Presentato al Biografilm, il documentario è stato anche premiato. Ma cos’è? E perché merita la visione?

La protagonista Iole in una scena di Non sono mai tornata indietro.

MILANO – La verità? Senza il documentario come mezzo per raccontare e ricordare realtà e storie dimenticate, probabilmente molte vite e testimonianze non supererebbero la prova del tempo. Dimenticate. Per sempre. La rinascita di questo genere nella sua stagione d’oro passa così anche dal riportare alla luce passati e vicende di cui a volte si ignora l’esistenza, o non ci si rende conto di quanto abbiano influenzato moltissime esistenze. Ecco, questo è precisamente quello che riesce a fare Silvana Costa con Non sono mai tornata indietro, il bellissimo documentario presentato al Biografilm 2022 che, oltre ad aver riscosso un ottimo successo tra il pubblico, è stato anche premiato con il Best Film BPER Award. Ma cos’è? E di cosa parla?

La regista Silvana Costa da bambina con Iole in una vecchia fotografia.

Non sono mai tornata indietro (ri)porta agli occhi e alla mente del pubblico un’usanza arcaica, che per secoli ha caratterizzato certe dinamiche sociali – soprattutto nel Mezzogiorno – e che era segno di una profonda disparità sociale. Un’usanza che, di fatto, rendeva le vite umane commerciabili. Un tempo le figlie femmine delle famiglie contadine, quelle più povere che faticavano ad andare avanti, venivano vendute alle ricche famiglie aristocratiche in cambio di una casa e un po’ di cibo. Il destino di queste bambine? Segnato. Avrebbero lavorato tutta la vita per quelle famiglie, considerate come vere e proprie schiave, non avrebbero conosciuto altro fino alla fine delle loro esistenze. Questa pratica Silvana Costa è venuta a conoscerla molto bene, perché la sua tata, Iolanda, era una di queste bambine.

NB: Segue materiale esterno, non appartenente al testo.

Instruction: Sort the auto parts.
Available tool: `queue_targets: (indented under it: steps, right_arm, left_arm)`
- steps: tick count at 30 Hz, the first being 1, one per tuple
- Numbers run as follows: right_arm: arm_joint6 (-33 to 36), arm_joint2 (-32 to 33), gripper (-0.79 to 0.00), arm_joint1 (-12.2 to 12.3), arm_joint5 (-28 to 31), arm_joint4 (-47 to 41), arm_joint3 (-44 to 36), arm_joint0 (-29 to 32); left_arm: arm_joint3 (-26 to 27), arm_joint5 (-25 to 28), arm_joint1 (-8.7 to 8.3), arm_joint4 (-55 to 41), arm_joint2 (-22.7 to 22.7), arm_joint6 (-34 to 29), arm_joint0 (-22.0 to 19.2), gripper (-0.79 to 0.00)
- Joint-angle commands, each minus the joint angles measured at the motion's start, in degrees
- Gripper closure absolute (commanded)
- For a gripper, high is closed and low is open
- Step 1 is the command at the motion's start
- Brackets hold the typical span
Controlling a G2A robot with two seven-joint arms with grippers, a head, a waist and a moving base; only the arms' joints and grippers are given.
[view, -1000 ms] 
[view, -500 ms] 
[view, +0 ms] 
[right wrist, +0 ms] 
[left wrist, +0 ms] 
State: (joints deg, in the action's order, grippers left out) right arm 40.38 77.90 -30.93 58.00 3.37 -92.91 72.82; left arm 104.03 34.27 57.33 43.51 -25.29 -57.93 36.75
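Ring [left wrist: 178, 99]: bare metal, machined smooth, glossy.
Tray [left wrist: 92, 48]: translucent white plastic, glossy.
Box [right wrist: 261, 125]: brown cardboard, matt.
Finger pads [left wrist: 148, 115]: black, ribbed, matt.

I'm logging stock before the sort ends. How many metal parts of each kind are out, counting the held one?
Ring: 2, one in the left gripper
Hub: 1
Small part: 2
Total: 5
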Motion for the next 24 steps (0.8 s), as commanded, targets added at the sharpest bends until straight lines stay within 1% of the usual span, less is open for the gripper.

Iole in un momento di Non sono mai tornata indietro

Iolanda ha lavorato a servizio della famiglia Costa per trentasei anni. Quindi perché non raccontare la sua storia, e quella di tante come lei in modo da non essere dimenticata? E allora, in mezzo a foto d’epoca e visite tra i luoghi dei ricordi, tra dialoghi e interazioni in cui la stessa regista diventa parte del suo stesso documentario, Iolanda racconta la sua vita, ripercorrendo a ritroso quegli anni, lasciandosi trasportare dai ricordi e dalle emozioni, dal dolore e da un conflitto interiore che difficilmente si risolverà. All’età di quarantaquattro anni Iolanda lasciò l’Italia per trasferirsi a Toronto, dove cercò di costruirsi una nuova vita. Ma anche lì la sua identità di migrante che non aveva nulla in comune con gli altri nella sua stessa condizione, non le permise di trovare il suo posto nel mondo.

Un’altra scena di Non sono mai tornata indietro.

E scrive bene la giuria del Biografilm quando, nella motivazione della premiazione, sottolinea: «Per la scelta coraggiosa di riflettere sulla condizione umana di chi fugge ma resta prigioniero, lasciando allo spettatore lo spazio di potersi interrogare». Fuggire rimanendo prigionieri. L’identità e le origini. Il fenomeno della migrazione e quello delle bambine vendute, il conflittuale rapporto d’amore e d’odio con la propria terra (qui la Calabria) e il divario tra classi sociali da cui due donne appartenenti a due generazioni diverse hanno cercato di emanciparsi. Il documentario di Silvana Costa è uno spaccato di realtà che diventa non solo testimonianza, ma anche invito a riflettere, a trovare chiavi di lettura e un rapporto con la realtà attuale imparando dal passato. Una storia che per noi ha dell’incredibile, ma che nasconde anche un messaggio intrinseco di cui lascia al pubblico il compito di decifrare. Una visione da non perdere.